More than 1,000 children - and possibly many more - were molested by hundreds of Roman Catholic priests in six dioceses in the US state of Pennsylvania, while senior church officials took steps to cover it up, according to a landmark grand jury report released on Tuesday.
The grand jury said it believes the real number of abused children might be in the thousands since some records were lost and victims were afraid to come forward. The report said more than 300 clergy committed the abuse over a period decades, beginning in the mid-1950s.
Pennsylvania Attorney General Josh Shapiro said the two-year probe found a systematic cover-up by senior church officials in Pennsylvania and at the Vatican.
"The cover-up was sophisticated. And all the while, shockingly, church leadership kept records of the abuse and the cover-up. These documents, from the dioceses' own 'Secret Archives,' formed the backbone of this investigation," he said at a news conference in the city of Harrisburg.
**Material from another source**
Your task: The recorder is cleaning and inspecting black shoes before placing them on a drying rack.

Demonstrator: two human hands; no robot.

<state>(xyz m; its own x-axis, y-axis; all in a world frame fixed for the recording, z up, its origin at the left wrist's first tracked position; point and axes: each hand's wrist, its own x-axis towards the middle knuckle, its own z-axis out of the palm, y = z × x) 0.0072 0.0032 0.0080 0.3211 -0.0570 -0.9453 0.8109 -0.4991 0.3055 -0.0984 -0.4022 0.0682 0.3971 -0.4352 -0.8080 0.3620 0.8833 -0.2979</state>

The report faulted Cardinal Donald Wuerl, the former longtime bishop of Pittsburgh who now leads the Washington archdiocese, for what it said was his part in the concealment of clergy sexual abuse. Wuerl, one of the most prominent cardinals in the United States, released a statement Tuesday that said he had "acted with diligence, with concern for the victims and to prevent future acts of abuse".
The grand jury scrutinised abuse allegations in dioceses that minister to more than half the state's 3.2 million Catholics. Its report echoed the findings of many earlier church investigations around the country in its description of widespread sexual abuse by clergy and church officials' concealment of it.
'Shocking'
"Church officials routinely and purposefully described the abuse as horseplay and wrestling ... It was none of those things. It was child sexual abuse, including rape," Shapiro said.
He also said that one priest had molested five sisters in one family. The diocese settled with the family after requiring a confidentiality agreement, according to Shapiro.
The attorney general said that Catholic bishops covered up child sexual abuse by priests and reassigned them repeatedly to different parishes. "They allowed priests to remain active for as long as 40 years," he said.
"Children were taught that this abuse was not only normal but that it was holy."